What is being asked: Your task is to transcribe the data in full.

Excerpts from a dataset:
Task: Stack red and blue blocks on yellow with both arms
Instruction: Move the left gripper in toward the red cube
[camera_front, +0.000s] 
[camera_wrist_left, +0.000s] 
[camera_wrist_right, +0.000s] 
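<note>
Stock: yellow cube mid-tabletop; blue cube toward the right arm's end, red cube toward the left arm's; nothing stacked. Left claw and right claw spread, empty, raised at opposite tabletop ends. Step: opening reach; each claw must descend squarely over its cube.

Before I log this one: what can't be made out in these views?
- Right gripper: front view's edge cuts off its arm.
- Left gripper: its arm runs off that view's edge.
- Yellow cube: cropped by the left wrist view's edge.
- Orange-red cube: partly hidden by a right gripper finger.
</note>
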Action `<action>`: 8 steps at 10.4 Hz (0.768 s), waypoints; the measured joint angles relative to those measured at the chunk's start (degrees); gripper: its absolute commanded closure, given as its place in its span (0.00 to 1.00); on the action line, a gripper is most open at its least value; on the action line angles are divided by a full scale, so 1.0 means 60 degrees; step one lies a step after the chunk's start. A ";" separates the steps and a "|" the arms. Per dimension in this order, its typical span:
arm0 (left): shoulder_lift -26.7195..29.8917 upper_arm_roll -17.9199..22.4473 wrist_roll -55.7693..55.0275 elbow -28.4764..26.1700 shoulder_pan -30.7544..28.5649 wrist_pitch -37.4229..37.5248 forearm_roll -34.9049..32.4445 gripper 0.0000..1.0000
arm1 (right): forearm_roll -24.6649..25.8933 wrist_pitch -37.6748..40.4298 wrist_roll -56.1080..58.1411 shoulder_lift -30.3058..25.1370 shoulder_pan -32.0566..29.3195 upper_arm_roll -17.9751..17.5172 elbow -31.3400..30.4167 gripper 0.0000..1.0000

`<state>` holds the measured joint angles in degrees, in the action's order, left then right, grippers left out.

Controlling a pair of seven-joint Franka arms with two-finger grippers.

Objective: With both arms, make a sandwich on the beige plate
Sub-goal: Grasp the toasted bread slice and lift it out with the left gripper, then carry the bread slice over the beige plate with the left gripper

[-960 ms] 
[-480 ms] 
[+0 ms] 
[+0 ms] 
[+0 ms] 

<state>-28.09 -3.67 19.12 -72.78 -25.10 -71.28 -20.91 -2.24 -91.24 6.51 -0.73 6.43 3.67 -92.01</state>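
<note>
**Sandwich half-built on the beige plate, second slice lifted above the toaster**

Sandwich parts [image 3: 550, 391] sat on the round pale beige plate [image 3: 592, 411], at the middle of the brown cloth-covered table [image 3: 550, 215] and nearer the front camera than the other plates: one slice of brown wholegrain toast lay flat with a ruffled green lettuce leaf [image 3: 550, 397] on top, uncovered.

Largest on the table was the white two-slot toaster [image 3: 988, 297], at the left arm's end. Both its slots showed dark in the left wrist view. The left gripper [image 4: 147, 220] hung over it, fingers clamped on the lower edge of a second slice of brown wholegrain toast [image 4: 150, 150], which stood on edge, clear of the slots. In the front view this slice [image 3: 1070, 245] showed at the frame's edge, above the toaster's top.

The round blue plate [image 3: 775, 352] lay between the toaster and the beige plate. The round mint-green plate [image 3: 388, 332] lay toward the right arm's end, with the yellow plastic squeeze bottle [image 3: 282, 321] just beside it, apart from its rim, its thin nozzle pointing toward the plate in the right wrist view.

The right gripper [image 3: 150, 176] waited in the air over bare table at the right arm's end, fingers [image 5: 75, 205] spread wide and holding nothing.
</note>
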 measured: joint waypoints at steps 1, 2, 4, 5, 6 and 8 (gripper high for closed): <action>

Exercise answer:
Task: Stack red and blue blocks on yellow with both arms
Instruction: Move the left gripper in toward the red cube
[camera_front, +0.000s] 
[camera_wrist_left, +0.000s] 
[camera_wrist_right, +0.000s] 
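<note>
Stock: yellow cube mid-tabletop; blue cube toward the right arm's end, red cube toward the left arm's; nothing stacked. Left claw and right claw spread, empty, raised at opposite tabletop ends. Step: opening reach; each claw must descend squarely over its cube.

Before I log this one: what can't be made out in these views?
- Right gripper: front view's edge cuts off its arm.
- Left gripper: its arm runs off that view's edge.
- Yellow cube: cropped by the left wrist view's edge.
- Orange-red cube: partly hidden by a right gripper finger.
</note>
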Action `<action>`: 8 steps at 10.4 Hz (0.768 s), waypoints; the measured joint angles relative to those measured at the chunk's start (degrees); gripper: its absolute commanded closure, given as its place in its span (0.00 to 1.00); on the action line, a gripper is most open at its least value; on the action line angles are divided by a full scale, so 1.0 means 60 degrees; step one lies a step after the chunk's start. A ";" separates the steps and a "|" the arms. Per dimension in this order, its typical span:
arm0 (left): shoulder_lift -26.7195..29.8917 upper_arm_roll -17.9199..22.4473 wrist_roll -55.7693..55.0275 elbow -28.4764..26.1700 shoulder_pan -30.7544..28.5649 wrist_pitch -37.4229..37.5248 forearm_roll -34.9049..32.4445 gripper 0.0000..1.0000
arm1 (right): forearm_roll -24.6649..25.8933 wrist_pitch -37.6748..40.4298 wrist_roll -56.1080..58.1411 shoulder_lift -30.3058..25.1370 shoulder_pan -32.0566..29.3195 upper_arm_roll -17.9751..17.5172 elbow -31.3400..30.4167 gripper 0.0000..1.0000

`<state>` holds the measured joint angles in degrees, in the action's order, left then right, grippers left out.

Controlling a pair of seven-joint Franka arms with two-finger grippers.

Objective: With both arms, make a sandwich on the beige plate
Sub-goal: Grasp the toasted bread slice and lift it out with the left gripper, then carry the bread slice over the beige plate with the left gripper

[-960 ms] 
[-480 ms] 
[+0 ms] 
[+0 ms] 
[+0 ms] 

<state>-28.09 -3.67 19.12 -72.78 -25.10 -71.28 -20.91 -2.24 -91.24 6.51 -0.73 6.43 3.67 -92.01</state>
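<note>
**Sandwich half-built on the beige plate, second slice lifted above the toaster**

Sandwich parts [image 3: 550, 391] sat on the round pale beige plate [image 3: 592, 411], at the middle of the brown cloth-covered table [image 3: 550, 215] and nearer the front camera than the other plates: one slice of brown wholegrain toast lay flat with a ruffled green lettuce leaf [image 3: 550, 397] on top, uncovered.

Largest on the table was the white two-slot toaster [image 3: 988, 297], at the left arm's end. Both its slots showed dark in the left wrist view. The left gripper [image 4: 147, 220] hung over it, fingers clamped on the lower edge of a second slice of brown wholegrain toast [image 4: 150, 150], which stood on edge, clear of the slots. In the front view this slice [image 3: 1070, 245] showed at the frame's edge, above the toaster's top.

The round blue plate [image 3: 775, 352] lay between the toaster and the beige plate. The round mint-green plate [image 3: 388, 332] lay toward the right arm's end, with the yellow plastic squeeze bottle [image 3: 282, 321] just beside it, apart from its rim, its thin nozzle pointing toward the plate in the right wrist view.

The right gripper [image 3: 150, 176] waited in the air over bare table at the right arm's end, fingers [image 5: 75, 205] spread wide and holding nothing.
</note>
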 measured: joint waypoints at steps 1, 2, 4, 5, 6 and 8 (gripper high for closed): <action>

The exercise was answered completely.